Streamline CUDA-Accelerated Python Install and Packaging Workflows with Wheel Variants

If you’ve ever installed an NVIDIA GPU-accelerated Python package, you’ve likely encountered a familiar dance: navigating to pytorch.org, jax.dev, rapids.ai, or a similar site to find the artifact built for your NVIDIA CUDA version. You then copy a custom pip, uv, or other installer command with a special index URL or special package name such as nvidia-<package>-cu{11-12}. This isn’t just an inconvenience; it represents a fundamental limitation in how Python packages handle hardware diversity in the modern computing landscape.

The current wheel format, designed with CPU computing and relatively homogeneous computing, struggles with today’s heterogeneous computing reality. To address this problem (and a few others), NVIDIA initiated the WheelNext open source initiative. The initiative aims to improve the user experience in the Python packaging ecosystem to better address scientific computing, AI, and high-performance computing (HPC) use cases. It represents a major commitment in the open source space to evolve and improve the Python ecosystem that so many depend on. Check out the WheelNext GitHub repo.

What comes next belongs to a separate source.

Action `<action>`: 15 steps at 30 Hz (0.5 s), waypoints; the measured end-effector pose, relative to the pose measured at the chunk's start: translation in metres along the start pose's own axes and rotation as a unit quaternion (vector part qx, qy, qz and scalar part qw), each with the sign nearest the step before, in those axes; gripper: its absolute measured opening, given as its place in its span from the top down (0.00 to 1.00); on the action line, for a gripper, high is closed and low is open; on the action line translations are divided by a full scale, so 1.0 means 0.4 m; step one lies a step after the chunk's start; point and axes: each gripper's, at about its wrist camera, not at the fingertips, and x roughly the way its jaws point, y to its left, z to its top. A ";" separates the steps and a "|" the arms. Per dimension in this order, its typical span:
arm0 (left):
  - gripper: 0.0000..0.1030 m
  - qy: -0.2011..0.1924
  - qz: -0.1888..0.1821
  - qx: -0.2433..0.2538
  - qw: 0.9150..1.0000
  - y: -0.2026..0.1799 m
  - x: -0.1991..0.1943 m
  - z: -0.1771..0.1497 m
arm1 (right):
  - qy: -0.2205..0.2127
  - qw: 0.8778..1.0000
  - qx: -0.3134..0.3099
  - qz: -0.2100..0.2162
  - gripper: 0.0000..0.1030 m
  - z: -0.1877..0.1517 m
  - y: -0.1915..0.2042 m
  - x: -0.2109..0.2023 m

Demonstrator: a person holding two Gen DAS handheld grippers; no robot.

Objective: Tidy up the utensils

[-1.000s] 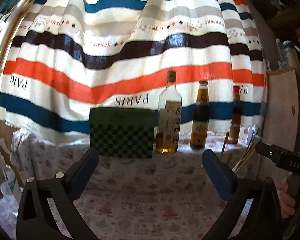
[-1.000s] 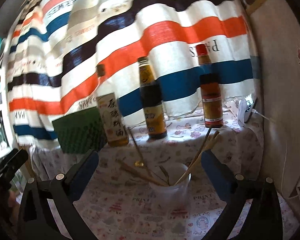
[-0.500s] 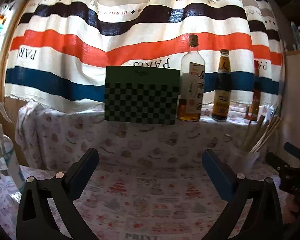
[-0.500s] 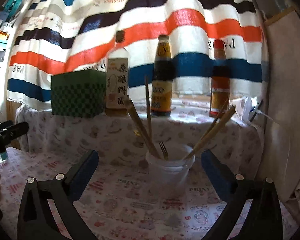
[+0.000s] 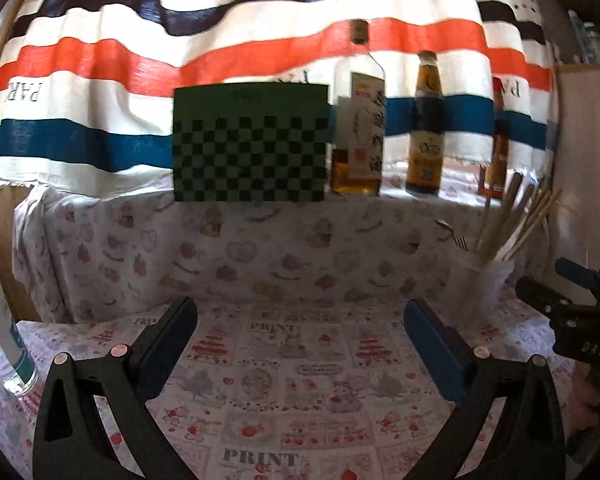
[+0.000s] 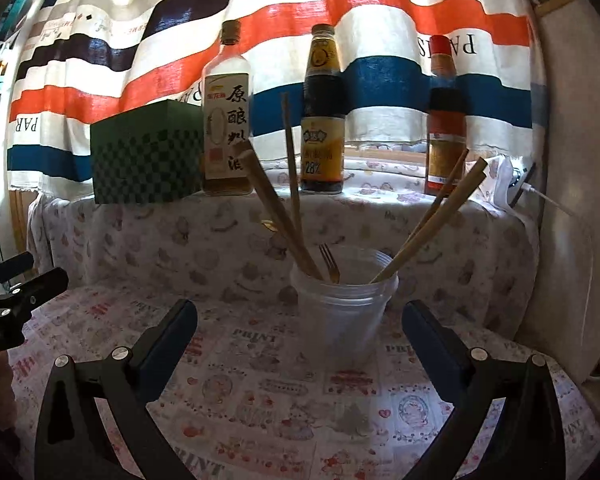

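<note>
The cup (image 6: pixel 342 304) stands at the centre of the right wrist frame, on the table (image 6: pixel 260 380) just ahead of the right gripper (image 6: pixel 300 334), whose fingers (image 6: pixel 168 334) are spread wide with nothing between them. In the left wrist frame the same cup sits at the right edge; the left gripper (image 5: pixel 300 336) faces bare cloth at centre frame, its fingers open and empty too.

Chopsticks (image 6: pixel 276 212) lean out of the cup to the left and right, and a fork (image 6: pixel 329 264) stands low in the middle.

The chopsticks look light, stiff and smooth, likely to twist or slip in a loose pinch; the upper shaft, clear of the rim, looks the best hold. The cup seems thin, translucent plastic, light enough to tip if a stick drags on its wall. The fork's handle is hidden inside, so only its tines offer a hold.
</note>
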 end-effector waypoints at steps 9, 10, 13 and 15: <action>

In collaboration with Meta, Astral and Quansight, NVIDIA is today releasing experimental support in PyTorch 2.8.0 for a newly developed format called Wheel Variant. This new format enables you to describe Python artifacts to a very fine degree and decide at install which artifact best fits the platform. This post provides a feature preview that explains the proposed changes and how they work in the real world.

What are the technical challenges with CUDA compatibility?

The Python wheel format uses tags to identify compatible platforms: Python version, ABI, and platform, such as cp313-cp313-linux_x86_64. While these tags work well for CPU-based packages, they lack the granularity needed for specialized builds: GPUs, or specific CPU instructions AVX512, ARMv9, and so on. For example, a single linux_x86_64 tag tells nothing about any additional hardware required to run a GPU-enabled package. This granularity gap forces package maintainers into suboptimal distribution strategies.

Adding to this complexity is the often-misunderstood relationship between different CUDA components, which can often lead to additional difficulties. These components include:

Kernel Mode Driver (KMD): The low-level firmware driver (nvidia.ko on Linux) interfacing NVIDIA hardware with the OS kernel.
CUDA User Mode Driver (UMD): The user-mode driver (libcuda.so on Linux) used to write and run code on NVIDIA GPUs.
CUDA Runtime: The high-level user-facing API (for example, cudaMemcpy) that most CUDA libraries and applications use (libcudart.so on Linux).
CUDA Toolkit: The complete development environment including compilers, libraries, and tools.

Each component has different compatibility rules that are central to the distribution problem.

What is the Wheel Variant format?

The Wheel Variant format is a soon-to-be proposed Python packaging standard aiming to evolve Python packaging for the heterogeneous computing era. Wheel Variants extend the current wheel format to enable multiple wheels for the same package version, Python ABI, and platform, each optimized for specific hardware configurations.

Try it:

# Linux
curl -LsSf https://astral.sh/uv/install.sh | INSTALLER_DOWNLOAD_URL=https://wheelnext.astral.sh sh

# Windows
powershell -c { $env:INSTALLER_DOWNLOAD_URL = 'https://wheelnext.astral.sh'; irm https://astral.sh/uv/install.ps1 | iex }

uv pip install torch

A collaborative solution by and for the scientific computing Python communities

Instead of focusing on the lowest common denominator, Python artifacts can now be specialized for very specific hardware and enable significant improvements in end-user experience and performance.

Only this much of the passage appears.